Polluters could have more power over the science that helps determine federal and state cleanup standards if a recent White House memo from the Trump administration is or becomes final, several attorneys and former agency scientists say.
The memo, reviewed by Bloomberg Law, requires the Environmental Protection Agency to submit more “health-based values"—or numerical ways of describing a chemical’s toxicity—to the White House’s Office of Information of Information and Regulatory Affairs, known as OIRA.
And for the first time, OIRA, rather than the EPA, would have the final word on what those values would be. Health-based values are used by the EPA, states and companies to create hazardous waste cleanup plans and set other goals, standards, and regulations.
The Jan. 8 memo from OIRA’s outgoing administrator, Paul J. Ray, “looks like it’s intended to hamstring the incoming EPA,” said Steve Owens, an attorney with Squire Patton Boggs who oversaw the EPA’s chemical and pesticide offices from 2009 to 2011 under the Obama administration.
But Edie M. Heipel, spokeswoman for the Office of Management and Budget, which oversees OIRA, said the changes described in the memo would ensure that “significant” EPA chemical assessments are reviewed by career scientists and experts across multiple agencies.
There’s “nothing controversial about ensuring good science unless you are worried that your work won’t stand up to scrutiny from other scientists across the government,” she said.
Memo’s Status Unclear
Heipel didn’t answer three separate queries about whether the memo is final. The copy of the memo lacks Ray’s signature on its front page; final memos typically have a front-page signature. The EPA referred all questions to OMB.
Whether it’s final, draft—or an idea—OIRA’s memo is concerning, said James Goodwin, an attorney and senior policy analyst at the Center for Progressive Reform, which focuses on safety, health, and environmental policies.
The memo lays out a review process that gives federal agencies, like the Department of Defense, more power over final conclusions about a chemical’s toxicity, said Elizabeth “Betsy” Southerland, who retired from EPA in 2018 after a 30-year career, most recently directing the Office of Water’s science and technology office.
Yet the defense department and its contractors typically push for less-protective cleanup standards to limit the billions of dollars they spend cleaning up waste they generate, she said. The department didn’t reply to requests for comment.
It’s fine for Defense and other agencies tasked to clean up waste to comment on proposed remediation standards that incorporate the EPA’s values, Southerland said. But deciding the toxicity of a chemical is supposed to be a health-based, scientific decision, she said.
Southerland flagged another problem. The memo directs the EPA to send other types of analyses—including provisional peer-reviewed toxicity values designed for Superfund sites—to OIRA. These Superfund values are designed to be developed and acted upon quickly, and the interagency process the memo establishes will slow that down, she said.
OIRA’s career staff, which tend to oppose strong regulations whether working for Democrats or Republicans, could recommend the memo be final—if it isn’t already, Goodwin said.
Biden’s incoming appointees may “not appreciate the harmful consequences this document poses and might absentmindedly sign off on it,” Goodwin said. Or incoming appointees could “be willing to accept the tradeoff of empowering polluters in federal agency scientific determinations” in an effort to concentrate power over the executive branch, he said.
‘Overruled Scientists’
Despite uncertainty over the memo’s finality, the process it lays out was already used in an EPA analysis of perfluorobutane sulfonatic acid, or PFBS, according to a current and a former EPA scientist familiar with that assessment.

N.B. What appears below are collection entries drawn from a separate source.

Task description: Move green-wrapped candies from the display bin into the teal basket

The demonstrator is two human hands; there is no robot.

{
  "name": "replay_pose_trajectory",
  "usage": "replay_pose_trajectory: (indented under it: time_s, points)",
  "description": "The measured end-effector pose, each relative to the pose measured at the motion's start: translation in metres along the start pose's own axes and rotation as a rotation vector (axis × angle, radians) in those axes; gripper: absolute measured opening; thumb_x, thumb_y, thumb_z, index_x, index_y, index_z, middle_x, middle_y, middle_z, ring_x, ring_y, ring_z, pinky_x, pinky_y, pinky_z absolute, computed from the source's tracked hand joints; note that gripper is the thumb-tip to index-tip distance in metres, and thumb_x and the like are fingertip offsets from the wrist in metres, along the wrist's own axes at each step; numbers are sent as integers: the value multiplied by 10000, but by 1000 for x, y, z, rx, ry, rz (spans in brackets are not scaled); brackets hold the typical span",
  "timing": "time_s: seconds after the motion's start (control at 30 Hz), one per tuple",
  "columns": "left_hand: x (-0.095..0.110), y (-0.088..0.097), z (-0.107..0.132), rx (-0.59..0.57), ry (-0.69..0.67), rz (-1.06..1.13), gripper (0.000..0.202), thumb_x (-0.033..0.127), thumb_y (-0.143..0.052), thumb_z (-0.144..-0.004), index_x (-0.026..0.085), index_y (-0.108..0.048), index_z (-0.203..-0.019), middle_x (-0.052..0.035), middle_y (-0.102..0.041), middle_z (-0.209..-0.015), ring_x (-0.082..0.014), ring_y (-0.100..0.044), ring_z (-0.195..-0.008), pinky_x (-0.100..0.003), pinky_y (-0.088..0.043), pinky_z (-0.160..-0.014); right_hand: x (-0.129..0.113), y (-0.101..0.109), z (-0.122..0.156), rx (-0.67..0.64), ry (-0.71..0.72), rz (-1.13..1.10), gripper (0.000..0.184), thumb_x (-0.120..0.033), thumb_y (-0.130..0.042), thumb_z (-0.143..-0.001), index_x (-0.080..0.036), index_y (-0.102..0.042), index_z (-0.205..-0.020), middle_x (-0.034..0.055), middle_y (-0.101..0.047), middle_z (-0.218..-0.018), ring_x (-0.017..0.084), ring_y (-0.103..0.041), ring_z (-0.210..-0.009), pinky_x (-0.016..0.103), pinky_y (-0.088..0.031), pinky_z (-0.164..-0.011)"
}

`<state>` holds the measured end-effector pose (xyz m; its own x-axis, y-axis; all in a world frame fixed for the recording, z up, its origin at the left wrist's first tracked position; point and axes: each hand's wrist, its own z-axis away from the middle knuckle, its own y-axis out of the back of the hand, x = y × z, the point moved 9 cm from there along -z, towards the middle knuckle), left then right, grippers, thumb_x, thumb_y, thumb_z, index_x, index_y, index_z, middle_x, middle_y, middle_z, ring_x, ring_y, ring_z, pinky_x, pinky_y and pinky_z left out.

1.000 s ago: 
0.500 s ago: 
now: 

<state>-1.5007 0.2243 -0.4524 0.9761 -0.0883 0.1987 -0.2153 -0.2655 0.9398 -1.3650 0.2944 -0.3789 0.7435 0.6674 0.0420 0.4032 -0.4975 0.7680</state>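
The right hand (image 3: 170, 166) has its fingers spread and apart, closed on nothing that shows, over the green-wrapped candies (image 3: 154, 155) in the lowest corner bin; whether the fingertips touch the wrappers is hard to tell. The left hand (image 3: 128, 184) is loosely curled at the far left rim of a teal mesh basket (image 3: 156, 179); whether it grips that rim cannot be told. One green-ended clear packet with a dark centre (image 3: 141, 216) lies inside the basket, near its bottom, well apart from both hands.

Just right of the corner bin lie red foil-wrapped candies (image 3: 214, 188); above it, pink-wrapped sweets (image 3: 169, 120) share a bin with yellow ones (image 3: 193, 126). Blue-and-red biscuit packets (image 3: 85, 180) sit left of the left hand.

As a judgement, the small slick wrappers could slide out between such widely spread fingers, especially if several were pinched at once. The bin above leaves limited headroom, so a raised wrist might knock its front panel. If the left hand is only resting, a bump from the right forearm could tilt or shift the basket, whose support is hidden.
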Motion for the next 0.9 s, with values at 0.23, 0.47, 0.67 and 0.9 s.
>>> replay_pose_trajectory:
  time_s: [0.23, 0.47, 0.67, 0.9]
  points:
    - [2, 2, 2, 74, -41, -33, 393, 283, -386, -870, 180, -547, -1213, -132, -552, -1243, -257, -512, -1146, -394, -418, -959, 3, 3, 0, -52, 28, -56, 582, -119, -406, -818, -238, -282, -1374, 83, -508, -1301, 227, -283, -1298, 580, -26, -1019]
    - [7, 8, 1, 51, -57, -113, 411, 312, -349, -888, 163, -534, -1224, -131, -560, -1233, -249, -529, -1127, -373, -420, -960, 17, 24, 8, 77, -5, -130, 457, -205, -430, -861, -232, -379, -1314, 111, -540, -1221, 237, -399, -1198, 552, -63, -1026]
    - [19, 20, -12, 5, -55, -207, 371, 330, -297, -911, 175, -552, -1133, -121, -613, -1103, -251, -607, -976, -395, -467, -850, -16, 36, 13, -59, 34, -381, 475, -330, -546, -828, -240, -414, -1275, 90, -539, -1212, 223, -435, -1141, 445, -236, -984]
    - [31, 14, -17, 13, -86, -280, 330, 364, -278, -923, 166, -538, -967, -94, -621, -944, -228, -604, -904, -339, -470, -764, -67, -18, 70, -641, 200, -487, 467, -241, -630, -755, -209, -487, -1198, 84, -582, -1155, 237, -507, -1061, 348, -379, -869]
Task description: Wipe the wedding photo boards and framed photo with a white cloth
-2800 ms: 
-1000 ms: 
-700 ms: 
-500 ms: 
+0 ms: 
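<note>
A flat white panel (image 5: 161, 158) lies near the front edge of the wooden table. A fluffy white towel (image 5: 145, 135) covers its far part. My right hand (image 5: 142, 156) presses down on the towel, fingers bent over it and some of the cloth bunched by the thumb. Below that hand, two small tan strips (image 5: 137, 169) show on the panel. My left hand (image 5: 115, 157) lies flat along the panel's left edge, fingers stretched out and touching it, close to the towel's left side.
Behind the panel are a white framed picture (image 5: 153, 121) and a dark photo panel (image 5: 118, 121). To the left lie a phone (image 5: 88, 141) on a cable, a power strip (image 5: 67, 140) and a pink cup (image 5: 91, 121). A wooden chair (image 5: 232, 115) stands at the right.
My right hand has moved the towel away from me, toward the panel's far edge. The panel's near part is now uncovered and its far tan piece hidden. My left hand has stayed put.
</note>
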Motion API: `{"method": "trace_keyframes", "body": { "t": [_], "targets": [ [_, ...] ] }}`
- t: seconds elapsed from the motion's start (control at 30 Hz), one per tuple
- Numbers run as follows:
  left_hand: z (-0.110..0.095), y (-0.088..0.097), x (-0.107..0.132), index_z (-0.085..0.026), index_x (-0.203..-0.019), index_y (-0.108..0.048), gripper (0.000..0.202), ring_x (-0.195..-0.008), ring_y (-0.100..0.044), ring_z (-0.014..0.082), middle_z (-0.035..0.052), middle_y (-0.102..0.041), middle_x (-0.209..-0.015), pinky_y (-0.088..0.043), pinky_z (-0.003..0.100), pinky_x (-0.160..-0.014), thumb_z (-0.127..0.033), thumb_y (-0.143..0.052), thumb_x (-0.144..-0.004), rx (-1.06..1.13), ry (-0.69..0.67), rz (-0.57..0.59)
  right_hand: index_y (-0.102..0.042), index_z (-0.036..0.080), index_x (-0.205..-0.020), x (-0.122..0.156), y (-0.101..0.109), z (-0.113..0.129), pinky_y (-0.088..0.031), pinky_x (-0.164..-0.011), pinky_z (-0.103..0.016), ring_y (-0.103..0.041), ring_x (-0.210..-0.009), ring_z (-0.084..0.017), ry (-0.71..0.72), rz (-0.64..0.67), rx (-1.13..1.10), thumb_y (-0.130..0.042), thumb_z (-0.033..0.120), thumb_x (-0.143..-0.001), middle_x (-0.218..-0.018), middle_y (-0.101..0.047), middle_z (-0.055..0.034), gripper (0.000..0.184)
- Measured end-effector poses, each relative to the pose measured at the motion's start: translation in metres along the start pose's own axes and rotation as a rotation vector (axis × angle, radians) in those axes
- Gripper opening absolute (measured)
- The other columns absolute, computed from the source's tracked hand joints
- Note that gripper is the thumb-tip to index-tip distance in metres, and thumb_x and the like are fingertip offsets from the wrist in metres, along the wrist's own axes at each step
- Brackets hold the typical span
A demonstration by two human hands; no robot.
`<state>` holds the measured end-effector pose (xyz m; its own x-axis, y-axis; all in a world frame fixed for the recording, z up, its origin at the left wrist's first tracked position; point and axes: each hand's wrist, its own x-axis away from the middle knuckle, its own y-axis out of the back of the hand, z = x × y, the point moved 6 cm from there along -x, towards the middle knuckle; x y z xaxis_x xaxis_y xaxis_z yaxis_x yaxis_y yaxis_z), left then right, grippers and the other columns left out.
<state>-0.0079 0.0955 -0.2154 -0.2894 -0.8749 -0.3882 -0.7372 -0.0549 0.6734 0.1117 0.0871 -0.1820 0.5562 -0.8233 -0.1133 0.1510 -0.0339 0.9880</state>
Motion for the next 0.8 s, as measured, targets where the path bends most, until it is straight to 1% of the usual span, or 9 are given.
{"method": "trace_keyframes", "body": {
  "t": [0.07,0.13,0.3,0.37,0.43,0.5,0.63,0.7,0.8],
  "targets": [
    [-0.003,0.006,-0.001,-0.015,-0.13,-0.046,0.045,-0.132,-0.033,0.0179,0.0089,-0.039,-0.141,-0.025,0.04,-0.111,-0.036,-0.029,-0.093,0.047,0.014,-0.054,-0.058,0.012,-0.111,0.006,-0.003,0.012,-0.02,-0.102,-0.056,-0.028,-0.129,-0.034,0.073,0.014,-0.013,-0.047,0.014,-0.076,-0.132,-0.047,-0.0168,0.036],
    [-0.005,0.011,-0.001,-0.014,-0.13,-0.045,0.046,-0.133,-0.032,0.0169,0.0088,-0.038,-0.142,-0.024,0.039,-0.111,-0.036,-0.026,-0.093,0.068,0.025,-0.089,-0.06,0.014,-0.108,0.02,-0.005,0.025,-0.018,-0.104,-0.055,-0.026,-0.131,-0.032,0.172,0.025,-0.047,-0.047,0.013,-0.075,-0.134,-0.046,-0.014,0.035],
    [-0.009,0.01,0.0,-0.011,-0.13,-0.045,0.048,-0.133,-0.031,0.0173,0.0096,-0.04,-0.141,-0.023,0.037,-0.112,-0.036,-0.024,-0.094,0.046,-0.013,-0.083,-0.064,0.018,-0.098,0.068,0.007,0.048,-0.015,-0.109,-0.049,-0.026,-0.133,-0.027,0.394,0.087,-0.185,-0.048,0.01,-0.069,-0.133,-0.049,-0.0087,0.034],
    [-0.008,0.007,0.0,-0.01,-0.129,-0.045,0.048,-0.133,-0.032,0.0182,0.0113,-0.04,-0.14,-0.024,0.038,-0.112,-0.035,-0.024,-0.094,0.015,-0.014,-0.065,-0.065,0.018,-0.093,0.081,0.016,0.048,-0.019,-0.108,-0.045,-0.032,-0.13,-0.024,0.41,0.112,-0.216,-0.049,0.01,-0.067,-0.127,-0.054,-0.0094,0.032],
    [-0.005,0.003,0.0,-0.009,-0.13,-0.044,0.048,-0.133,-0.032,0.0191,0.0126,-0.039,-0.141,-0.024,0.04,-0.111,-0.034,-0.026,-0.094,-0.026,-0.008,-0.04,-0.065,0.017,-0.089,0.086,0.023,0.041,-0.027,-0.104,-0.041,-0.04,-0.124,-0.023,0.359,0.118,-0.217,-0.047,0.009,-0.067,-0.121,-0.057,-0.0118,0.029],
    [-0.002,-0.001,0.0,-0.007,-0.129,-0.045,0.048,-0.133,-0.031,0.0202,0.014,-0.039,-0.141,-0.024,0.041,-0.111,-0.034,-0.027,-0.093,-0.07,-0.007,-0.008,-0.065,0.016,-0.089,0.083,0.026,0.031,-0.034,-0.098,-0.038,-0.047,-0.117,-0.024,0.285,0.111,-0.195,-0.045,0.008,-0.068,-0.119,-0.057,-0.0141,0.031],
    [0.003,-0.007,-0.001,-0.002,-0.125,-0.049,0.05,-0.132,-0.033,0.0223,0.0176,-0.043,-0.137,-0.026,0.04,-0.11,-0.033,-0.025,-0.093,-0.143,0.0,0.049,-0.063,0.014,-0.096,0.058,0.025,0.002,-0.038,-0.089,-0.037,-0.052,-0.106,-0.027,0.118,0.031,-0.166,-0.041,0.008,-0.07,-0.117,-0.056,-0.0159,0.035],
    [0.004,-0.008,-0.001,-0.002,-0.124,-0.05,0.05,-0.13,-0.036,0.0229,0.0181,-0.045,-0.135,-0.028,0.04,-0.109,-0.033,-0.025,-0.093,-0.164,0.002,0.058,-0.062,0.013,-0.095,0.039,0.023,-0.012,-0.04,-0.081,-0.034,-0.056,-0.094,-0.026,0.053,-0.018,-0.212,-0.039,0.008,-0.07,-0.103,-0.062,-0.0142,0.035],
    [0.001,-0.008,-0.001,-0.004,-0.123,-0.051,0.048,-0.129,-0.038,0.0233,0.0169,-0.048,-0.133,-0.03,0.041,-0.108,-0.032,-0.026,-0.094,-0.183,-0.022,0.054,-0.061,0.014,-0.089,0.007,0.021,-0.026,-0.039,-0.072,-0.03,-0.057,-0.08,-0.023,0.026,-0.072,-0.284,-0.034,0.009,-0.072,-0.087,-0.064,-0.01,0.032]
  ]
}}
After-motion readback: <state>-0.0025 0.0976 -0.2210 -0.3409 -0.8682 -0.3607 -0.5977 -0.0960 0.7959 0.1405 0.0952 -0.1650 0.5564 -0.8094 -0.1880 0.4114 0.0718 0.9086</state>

Both asked not to be identified because they’re not authorized to discuss internal deliberations.
PFBS is a replacement for perfluorooctane sulfonate, or PFOS, according the EPA’s draft analysis. PFOS is called a “forever chemical,” because neither sun, weather, or microbes break it down. Since the 3M Co. voluntarily stopped making PFOS in the early 2000s, studies have found that it can increase the risk of cancer and weaken the immune system, among other health problems.
OIRA used a spectrum of toxicity values when looking at PFBS—some being less protective than those the EPA proposed, the former agency scientist said. That would allow regulators to use less protective numbers as the starting point for their cleanup or other standards, the scientist said.
Sen. Maggie Hassan (D-N.H.) blasted the decision to use OIRA’s process on PBFS, saying “the Trump administration overruled scientists and weakened safety standards.” Hassan also called the decision “an affront to every family who has raised their voice to speak out about the health impacts of PFAS chemicals.”
Robert Kavlock, an independent scientific consultant who directed EPA Office of Research and Development before retiring in 2017, said he hopes Biden’s staff will shred the Jan. 8 policy, whether final or not.
Biden’s team faces a huge challenge to accomplish its environmental justice, science-based decisions, and other goals, while identifying the many procedural hurdles the Trump administration has installed, he said.
“They can’t undo four years of damage instantly. They’ll have to pick their priorities,” Kavlock said.